[PROVIDED DATA — start]
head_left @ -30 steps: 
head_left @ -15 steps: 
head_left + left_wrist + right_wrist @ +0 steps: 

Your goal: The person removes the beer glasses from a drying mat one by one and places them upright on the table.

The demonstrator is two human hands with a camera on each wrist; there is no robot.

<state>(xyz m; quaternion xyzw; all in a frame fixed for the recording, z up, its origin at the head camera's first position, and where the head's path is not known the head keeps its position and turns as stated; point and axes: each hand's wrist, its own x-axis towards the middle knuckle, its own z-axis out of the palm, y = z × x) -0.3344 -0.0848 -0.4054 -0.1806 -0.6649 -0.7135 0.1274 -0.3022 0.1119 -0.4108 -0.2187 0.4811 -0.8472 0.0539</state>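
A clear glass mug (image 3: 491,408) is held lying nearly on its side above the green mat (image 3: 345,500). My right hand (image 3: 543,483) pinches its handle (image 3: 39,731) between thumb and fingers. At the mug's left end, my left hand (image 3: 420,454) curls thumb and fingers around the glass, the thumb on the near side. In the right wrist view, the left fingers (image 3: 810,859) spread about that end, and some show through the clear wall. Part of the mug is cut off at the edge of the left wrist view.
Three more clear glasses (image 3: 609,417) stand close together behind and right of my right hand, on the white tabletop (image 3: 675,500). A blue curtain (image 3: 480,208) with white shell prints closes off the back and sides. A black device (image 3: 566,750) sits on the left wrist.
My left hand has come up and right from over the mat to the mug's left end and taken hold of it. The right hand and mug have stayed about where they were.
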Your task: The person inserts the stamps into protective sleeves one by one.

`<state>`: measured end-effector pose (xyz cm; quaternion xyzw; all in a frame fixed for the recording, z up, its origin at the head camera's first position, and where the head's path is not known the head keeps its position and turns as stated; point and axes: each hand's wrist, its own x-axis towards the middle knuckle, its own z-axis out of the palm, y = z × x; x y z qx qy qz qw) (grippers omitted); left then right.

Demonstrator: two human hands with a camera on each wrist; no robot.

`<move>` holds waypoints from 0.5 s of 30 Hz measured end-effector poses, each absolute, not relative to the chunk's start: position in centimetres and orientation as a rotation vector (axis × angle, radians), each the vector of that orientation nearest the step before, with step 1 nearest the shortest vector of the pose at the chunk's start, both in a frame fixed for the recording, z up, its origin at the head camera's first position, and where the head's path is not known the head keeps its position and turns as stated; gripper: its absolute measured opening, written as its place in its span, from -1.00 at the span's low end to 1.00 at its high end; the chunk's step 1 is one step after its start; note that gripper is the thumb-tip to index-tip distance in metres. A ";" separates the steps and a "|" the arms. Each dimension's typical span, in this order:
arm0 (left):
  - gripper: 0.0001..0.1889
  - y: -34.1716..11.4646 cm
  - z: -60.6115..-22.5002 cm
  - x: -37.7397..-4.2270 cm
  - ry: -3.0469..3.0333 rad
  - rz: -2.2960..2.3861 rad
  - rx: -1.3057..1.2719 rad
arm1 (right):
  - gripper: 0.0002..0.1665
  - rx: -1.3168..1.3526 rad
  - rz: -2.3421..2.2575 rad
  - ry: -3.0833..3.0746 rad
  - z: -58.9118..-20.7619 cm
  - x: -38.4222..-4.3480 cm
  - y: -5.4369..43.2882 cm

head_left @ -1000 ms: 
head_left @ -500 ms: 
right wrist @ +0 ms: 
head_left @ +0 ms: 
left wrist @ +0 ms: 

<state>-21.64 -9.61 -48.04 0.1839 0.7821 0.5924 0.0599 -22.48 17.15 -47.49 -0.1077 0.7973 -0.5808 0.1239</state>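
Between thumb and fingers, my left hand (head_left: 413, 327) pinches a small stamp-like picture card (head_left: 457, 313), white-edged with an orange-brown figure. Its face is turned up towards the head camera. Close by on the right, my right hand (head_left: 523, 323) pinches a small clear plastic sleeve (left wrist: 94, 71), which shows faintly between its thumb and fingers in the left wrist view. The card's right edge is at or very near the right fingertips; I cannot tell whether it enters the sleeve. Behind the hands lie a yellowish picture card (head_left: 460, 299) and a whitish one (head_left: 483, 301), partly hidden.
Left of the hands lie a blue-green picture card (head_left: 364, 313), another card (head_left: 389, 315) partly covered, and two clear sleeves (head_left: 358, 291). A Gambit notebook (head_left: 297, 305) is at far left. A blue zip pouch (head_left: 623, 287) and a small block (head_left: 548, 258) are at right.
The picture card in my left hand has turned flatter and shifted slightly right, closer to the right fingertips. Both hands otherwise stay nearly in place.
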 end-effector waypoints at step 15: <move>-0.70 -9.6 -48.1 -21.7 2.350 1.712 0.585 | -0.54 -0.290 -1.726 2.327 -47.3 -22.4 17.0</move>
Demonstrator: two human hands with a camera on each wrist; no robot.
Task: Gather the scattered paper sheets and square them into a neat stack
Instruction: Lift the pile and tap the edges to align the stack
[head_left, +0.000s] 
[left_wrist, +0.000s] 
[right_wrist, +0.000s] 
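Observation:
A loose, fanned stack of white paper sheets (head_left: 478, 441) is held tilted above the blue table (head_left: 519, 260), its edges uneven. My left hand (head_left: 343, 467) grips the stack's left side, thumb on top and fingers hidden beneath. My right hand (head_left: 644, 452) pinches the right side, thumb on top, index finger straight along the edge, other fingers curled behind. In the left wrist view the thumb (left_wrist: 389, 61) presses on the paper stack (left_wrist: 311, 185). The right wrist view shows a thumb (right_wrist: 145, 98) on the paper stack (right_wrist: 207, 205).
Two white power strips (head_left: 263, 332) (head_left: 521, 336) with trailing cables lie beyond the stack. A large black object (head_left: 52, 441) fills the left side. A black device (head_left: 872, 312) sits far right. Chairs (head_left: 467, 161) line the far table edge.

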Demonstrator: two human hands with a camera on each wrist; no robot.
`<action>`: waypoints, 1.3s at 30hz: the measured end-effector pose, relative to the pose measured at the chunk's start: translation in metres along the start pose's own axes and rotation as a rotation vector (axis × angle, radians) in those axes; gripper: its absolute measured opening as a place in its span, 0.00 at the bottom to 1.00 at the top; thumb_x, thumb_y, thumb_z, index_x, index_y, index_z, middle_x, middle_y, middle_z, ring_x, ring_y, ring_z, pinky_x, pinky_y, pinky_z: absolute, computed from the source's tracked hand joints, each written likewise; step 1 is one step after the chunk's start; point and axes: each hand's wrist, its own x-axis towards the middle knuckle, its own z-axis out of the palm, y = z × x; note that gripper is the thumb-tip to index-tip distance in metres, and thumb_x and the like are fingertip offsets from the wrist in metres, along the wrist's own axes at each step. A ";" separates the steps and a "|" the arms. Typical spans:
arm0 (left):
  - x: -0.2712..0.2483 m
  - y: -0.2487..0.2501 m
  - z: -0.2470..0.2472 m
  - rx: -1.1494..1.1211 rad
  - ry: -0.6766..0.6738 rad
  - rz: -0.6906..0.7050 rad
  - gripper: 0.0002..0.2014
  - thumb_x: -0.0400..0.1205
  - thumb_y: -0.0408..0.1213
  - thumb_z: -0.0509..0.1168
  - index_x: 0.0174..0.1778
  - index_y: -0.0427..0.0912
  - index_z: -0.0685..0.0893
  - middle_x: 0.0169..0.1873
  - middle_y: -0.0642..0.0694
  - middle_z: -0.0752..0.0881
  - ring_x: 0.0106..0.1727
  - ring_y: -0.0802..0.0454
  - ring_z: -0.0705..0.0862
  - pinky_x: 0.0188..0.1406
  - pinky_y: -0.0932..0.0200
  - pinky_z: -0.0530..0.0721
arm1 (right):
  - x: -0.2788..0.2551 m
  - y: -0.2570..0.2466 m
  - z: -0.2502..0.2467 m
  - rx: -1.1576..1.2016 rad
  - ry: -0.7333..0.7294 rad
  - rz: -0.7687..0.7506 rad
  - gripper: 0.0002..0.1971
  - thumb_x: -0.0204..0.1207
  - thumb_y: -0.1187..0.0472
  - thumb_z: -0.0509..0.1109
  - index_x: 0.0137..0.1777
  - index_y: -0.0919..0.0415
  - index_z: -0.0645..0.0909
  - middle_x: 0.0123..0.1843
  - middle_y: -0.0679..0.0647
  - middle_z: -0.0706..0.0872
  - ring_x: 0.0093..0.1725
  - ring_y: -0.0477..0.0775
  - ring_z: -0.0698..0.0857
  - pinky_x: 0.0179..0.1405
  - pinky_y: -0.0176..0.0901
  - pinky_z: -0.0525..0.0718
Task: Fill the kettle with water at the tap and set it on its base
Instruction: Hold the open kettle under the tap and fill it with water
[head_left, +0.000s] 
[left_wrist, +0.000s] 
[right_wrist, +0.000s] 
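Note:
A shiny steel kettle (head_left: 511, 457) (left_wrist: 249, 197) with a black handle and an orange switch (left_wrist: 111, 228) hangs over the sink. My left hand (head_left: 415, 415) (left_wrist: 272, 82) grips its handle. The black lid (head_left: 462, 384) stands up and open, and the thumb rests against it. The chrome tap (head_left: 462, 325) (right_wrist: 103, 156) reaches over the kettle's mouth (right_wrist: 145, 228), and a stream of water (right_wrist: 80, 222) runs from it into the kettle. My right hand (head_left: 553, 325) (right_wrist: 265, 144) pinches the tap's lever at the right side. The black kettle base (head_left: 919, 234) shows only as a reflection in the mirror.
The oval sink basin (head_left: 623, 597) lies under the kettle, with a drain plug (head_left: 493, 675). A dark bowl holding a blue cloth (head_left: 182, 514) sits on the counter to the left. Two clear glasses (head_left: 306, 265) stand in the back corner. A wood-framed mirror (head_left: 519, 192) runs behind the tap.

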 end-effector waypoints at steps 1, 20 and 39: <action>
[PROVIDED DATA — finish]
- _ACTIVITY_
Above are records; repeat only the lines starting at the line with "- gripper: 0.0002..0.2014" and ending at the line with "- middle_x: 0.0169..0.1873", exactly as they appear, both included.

- _REPLY_
  - gripper: 0.0002..0.2014
  - thumb_x: -0.0400..0.1205
  - thumb_y: -0.0408..0.1213
  - thumb_z: -0.0509..0.1168
  - index_x: 0.0174..0.1778
  - index_y: -0.0427..0.0912
  - index_z: -0.0685..0.0893
  - middle_x: 0.0169..0.1873

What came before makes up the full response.